[Opening Exercise material section]

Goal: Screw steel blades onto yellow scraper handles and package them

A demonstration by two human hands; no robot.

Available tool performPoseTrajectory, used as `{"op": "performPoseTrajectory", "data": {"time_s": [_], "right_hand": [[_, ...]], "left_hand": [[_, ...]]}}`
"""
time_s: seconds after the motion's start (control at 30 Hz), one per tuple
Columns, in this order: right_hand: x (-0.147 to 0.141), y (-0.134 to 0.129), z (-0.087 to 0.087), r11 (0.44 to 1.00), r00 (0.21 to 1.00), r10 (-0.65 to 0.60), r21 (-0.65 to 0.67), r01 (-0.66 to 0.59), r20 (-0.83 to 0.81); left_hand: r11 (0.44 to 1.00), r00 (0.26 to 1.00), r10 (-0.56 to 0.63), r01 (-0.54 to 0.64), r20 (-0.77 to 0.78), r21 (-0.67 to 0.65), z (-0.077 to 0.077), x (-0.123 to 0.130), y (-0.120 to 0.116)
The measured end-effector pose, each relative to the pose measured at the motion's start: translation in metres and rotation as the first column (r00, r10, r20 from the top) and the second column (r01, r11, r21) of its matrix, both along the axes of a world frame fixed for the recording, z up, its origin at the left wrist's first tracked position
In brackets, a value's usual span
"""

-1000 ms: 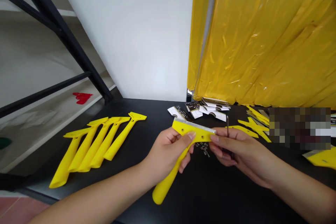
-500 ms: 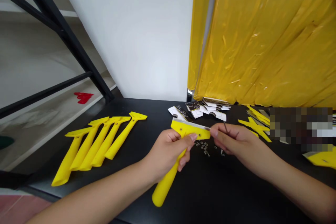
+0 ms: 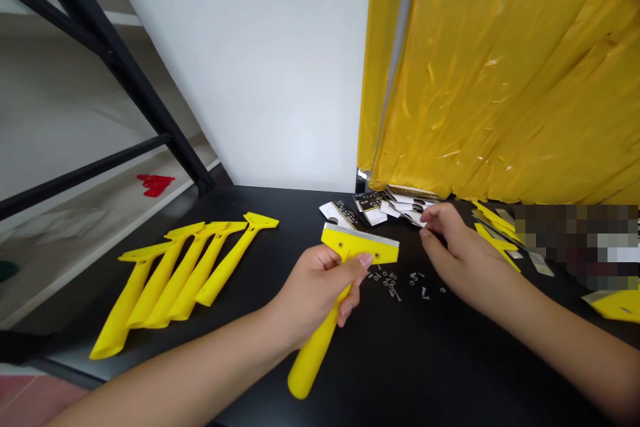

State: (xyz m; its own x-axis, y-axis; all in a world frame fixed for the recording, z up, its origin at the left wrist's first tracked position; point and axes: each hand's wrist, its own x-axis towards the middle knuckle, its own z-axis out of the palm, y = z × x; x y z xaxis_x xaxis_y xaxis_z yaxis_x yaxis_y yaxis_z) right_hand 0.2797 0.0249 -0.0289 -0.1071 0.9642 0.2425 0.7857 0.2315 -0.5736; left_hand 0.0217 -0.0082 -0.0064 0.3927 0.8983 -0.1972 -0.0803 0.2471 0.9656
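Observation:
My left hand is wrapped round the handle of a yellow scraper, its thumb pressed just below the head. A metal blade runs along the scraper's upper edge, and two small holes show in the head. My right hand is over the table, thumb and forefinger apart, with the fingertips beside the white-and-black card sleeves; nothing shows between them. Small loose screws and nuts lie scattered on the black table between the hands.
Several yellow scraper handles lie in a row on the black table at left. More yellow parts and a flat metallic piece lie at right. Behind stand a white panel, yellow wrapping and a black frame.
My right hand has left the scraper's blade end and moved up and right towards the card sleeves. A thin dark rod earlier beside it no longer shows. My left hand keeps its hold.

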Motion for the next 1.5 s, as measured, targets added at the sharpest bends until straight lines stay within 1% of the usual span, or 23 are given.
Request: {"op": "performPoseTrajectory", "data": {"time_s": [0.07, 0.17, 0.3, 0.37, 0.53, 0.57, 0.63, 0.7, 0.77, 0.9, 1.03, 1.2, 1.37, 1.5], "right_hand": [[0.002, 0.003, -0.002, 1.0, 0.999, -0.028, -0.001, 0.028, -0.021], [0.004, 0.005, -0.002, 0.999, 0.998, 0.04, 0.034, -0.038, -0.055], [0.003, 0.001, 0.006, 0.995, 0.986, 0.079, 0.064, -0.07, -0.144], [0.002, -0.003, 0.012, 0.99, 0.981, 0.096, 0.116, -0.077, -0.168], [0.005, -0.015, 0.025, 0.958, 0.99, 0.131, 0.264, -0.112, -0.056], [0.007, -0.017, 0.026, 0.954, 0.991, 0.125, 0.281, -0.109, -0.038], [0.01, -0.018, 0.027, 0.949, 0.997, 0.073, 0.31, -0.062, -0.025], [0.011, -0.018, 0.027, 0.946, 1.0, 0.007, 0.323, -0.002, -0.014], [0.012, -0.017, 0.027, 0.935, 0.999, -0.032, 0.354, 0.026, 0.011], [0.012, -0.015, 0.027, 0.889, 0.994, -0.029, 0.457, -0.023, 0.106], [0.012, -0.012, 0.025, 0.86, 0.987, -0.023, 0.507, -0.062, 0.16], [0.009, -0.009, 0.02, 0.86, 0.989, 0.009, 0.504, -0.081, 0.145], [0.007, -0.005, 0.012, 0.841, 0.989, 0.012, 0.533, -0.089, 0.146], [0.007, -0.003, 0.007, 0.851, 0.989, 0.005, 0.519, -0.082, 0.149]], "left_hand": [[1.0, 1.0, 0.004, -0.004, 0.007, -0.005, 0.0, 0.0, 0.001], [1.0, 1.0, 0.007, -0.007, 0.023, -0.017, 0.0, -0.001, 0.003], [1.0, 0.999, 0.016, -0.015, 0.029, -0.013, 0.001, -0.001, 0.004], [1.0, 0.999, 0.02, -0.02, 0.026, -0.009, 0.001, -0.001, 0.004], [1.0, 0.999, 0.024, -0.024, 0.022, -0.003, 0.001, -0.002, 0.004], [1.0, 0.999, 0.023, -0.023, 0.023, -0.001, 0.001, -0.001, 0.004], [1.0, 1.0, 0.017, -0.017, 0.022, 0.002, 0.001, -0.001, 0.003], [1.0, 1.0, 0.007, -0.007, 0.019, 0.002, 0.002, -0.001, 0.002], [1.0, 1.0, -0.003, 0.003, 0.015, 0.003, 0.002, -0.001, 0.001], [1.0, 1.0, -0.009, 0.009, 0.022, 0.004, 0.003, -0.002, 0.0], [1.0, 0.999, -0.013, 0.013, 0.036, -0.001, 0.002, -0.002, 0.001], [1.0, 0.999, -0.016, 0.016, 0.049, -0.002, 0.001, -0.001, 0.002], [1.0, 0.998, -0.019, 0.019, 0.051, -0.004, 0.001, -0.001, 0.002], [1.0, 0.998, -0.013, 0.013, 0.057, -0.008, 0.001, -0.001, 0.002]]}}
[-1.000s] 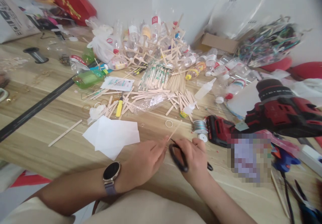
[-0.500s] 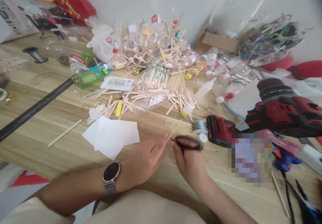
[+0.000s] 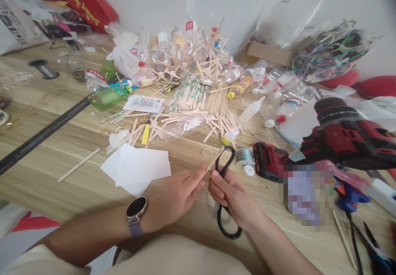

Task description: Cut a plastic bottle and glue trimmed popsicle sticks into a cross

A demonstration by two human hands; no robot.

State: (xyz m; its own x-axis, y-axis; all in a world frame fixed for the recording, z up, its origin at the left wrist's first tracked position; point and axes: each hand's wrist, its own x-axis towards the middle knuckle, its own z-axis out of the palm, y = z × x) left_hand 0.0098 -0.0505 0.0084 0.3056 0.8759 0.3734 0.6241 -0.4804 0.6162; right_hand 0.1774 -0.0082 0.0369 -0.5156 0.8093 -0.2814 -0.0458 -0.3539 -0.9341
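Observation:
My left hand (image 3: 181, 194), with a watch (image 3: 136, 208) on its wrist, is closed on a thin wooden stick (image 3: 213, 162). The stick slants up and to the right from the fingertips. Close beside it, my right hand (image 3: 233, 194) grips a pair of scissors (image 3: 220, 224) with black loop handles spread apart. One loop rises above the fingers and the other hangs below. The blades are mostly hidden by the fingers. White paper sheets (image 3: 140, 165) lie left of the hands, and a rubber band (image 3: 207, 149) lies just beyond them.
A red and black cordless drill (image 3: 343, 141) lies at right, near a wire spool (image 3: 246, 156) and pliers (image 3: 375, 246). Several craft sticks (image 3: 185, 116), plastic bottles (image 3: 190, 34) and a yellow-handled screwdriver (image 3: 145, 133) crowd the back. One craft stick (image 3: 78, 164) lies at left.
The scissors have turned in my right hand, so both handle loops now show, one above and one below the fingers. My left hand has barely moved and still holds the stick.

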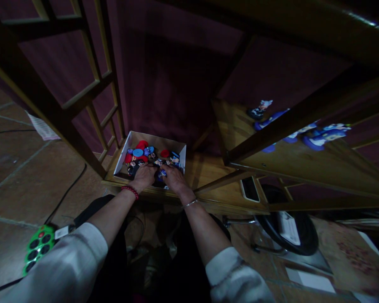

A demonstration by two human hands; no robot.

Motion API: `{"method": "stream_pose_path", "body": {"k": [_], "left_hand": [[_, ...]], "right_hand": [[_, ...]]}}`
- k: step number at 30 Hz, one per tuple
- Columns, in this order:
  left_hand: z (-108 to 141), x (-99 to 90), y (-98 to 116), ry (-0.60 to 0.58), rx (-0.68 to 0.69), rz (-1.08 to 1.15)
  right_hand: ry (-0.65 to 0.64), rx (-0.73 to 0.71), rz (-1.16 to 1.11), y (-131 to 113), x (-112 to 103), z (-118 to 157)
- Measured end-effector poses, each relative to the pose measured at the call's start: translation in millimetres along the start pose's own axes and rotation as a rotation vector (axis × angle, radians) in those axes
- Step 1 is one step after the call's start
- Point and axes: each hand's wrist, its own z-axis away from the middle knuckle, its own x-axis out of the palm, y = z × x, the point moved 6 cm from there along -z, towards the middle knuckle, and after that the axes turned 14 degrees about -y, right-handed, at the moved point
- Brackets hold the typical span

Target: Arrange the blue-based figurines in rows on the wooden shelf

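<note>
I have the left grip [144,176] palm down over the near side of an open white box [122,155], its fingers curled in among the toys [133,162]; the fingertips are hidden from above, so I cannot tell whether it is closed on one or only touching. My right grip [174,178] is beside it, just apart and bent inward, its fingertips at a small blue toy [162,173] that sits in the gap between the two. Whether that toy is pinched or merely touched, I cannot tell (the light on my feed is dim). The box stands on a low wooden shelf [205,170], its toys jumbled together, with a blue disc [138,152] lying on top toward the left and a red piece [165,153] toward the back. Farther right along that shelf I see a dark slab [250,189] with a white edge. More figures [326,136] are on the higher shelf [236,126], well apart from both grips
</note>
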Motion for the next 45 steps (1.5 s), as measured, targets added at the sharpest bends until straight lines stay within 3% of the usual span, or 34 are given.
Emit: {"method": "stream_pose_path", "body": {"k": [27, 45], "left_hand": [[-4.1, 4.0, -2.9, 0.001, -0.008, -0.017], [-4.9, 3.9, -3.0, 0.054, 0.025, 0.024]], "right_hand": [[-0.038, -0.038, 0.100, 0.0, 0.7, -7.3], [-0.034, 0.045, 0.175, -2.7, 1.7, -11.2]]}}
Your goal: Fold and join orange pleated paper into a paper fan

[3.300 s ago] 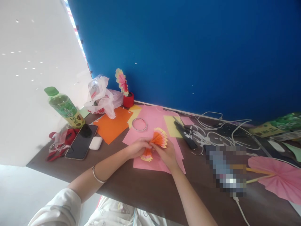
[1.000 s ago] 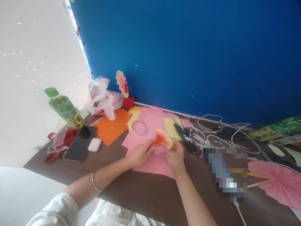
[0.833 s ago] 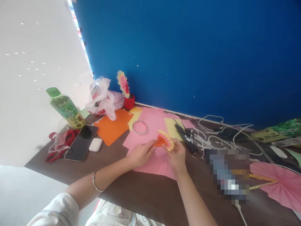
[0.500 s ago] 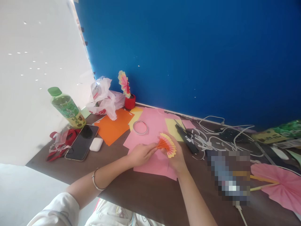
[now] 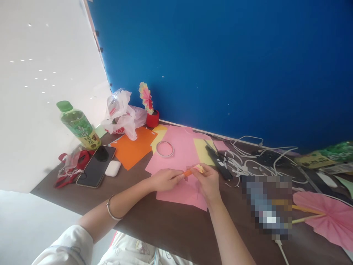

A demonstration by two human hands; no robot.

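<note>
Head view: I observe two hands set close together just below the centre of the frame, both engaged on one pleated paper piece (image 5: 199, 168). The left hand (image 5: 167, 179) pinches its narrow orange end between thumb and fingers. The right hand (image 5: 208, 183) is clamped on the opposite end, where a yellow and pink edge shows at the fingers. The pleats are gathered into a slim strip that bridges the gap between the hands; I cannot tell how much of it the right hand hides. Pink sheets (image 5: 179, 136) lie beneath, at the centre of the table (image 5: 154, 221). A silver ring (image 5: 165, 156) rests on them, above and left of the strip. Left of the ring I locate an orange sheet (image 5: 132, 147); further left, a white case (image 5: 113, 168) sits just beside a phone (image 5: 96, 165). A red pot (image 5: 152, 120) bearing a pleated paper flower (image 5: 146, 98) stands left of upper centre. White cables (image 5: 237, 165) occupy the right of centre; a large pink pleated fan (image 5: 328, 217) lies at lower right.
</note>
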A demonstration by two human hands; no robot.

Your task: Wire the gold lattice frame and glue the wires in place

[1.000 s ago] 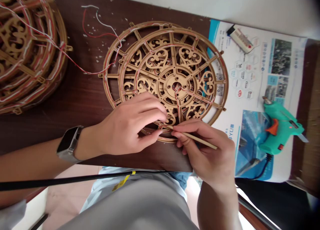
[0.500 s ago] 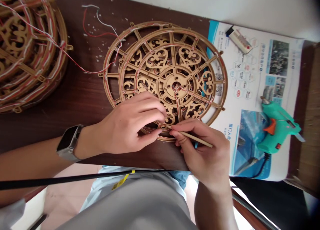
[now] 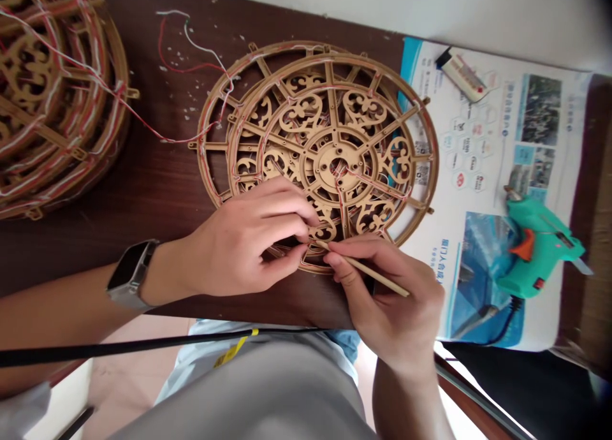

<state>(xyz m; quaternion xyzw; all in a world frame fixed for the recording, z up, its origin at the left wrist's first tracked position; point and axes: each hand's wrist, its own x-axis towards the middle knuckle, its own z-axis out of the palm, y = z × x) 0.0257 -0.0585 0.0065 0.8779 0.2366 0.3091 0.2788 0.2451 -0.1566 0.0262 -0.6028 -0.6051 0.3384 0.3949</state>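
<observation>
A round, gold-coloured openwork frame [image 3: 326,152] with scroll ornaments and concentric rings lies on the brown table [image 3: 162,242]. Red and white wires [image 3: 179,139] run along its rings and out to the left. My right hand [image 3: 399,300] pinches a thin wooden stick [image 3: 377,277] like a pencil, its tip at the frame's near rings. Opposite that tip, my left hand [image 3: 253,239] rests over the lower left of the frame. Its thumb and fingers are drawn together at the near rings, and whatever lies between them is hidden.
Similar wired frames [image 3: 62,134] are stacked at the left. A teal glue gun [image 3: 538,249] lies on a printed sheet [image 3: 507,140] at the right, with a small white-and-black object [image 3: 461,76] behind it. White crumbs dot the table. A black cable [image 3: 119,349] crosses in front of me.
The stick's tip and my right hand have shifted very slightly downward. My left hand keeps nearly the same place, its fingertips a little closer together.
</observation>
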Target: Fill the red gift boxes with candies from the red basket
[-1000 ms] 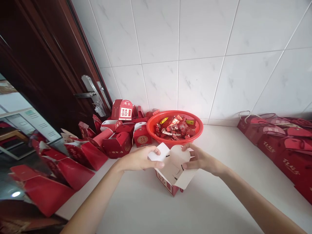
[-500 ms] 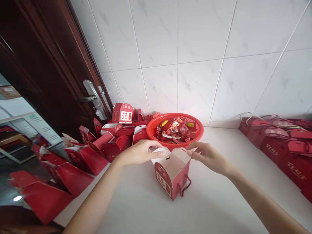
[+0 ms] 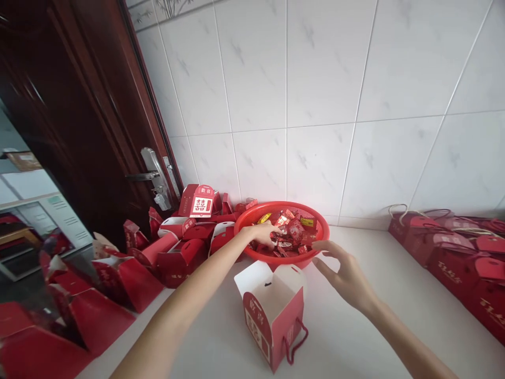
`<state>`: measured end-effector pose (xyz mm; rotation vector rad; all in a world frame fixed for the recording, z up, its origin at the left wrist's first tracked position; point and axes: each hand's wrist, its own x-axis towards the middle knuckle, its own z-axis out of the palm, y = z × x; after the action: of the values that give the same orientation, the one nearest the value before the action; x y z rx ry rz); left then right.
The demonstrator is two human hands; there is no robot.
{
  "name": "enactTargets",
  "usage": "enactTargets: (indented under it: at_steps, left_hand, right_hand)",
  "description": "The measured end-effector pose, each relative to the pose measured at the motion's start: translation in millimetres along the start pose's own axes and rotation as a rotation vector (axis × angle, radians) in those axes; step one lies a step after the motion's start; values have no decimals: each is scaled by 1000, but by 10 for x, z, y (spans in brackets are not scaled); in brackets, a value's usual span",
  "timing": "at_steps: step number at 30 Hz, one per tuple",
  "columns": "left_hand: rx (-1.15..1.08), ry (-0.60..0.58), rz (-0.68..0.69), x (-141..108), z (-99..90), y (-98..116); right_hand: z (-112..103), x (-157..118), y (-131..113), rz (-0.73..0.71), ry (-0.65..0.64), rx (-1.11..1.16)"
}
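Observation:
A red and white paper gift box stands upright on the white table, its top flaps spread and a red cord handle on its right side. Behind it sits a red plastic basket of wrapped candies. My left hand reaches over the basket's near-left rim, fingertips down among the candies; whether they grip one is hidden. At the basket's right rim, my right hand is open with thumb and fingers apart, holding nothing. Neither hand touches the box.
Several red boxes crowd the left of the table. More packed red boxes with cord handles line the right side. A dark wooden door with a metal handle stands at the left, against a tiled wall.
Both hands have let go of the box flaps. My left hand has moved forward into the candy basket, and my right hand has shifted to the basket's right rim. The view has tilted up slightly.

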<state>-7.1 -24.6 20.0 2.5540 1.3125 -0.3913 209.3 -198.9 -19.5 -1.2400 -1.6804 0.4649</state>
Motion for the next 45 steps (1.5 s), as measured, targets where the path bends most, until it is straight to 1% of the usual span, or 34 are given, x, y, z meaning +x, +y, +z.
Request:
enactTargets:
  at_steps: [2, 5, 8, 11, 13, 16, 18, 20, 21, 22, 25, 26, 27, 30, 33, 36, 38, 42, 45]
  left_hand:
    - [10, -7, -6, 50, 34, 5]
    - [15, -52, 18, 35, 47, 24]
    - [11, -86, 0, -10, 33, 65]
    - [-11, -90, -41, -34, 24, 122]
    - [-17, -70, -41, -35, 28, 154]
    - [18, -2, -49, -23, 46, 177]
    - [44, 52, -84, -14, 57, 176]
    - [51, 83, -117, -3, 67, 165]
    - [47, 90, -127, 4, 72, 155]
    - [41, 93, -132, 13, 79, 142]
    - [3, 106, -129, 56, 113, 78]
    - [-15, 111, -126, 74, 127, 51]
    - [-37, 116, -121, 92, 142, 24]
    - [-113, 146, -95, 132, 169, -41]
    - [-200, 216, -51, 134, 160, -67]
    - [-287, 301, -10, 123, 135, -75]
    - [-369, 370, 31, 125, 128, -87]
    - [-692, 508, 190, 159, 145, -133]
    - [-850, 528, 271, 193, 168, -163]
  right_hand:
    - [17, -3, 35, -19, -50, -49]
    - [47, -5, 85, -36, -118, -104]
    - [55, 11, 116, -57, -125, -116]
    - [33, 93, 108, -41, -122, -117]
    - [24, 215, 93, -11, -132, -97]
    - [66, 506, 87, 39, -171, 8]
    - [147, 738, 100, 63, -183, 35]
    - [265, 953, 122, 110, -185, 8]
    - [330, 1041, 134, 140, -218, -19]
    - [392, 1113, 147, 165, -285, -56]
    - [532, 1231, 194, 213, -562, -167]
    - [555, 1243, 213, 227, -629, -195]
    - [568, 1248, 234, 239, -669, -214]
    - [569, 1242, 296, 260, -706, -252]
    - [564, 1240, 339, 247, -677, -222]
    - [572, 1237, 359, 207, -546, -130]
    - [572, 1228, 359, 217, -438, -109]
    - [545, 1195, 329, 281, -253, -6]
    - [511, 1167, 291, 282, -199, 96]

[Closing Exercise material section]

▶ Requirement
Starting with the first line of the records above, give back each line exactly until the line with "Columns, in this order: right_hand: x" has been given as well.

▶ Result for this exercise
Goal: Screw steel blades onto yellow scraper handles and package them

A demonstration by two human hands; no robot.

Available tool performPoseTrajectory, used as `{"op": "performPoseTrajectory", "data": {"time_s": [_], "right_hand": [[_, ...]], "left_hand": [[_, ...]]}}`
"""
time_s: seconds after the motion's start (control at 30 Hz), one per tuple
Columns, in this order: right_hand: x (-0.147 to 0.141), y (-0.134 to 0.129), z (-0.087 to 0.087), r11 (0.44 to 1.00), r00 (0.21 to 1.00), r10 (-0.65 to 0.60), r21 (-0.65 to 0.67), r01 (-0.66 to 0.59), r20 (-0.83 to 0.81); left_hand: r11 (0.44 to 1.00), r00 (0.26 to 1.00), r10 (-0.56 to 0.63), r01 (-0.54 to 0.64), r20 (-0.77 to 0.78), r21 (-0.67 to 0.65), z (-0.077 to 0.077), x (-0.123 to 0.130), y (-0.120 to 0.116)

The exercise is finished and nothing remains.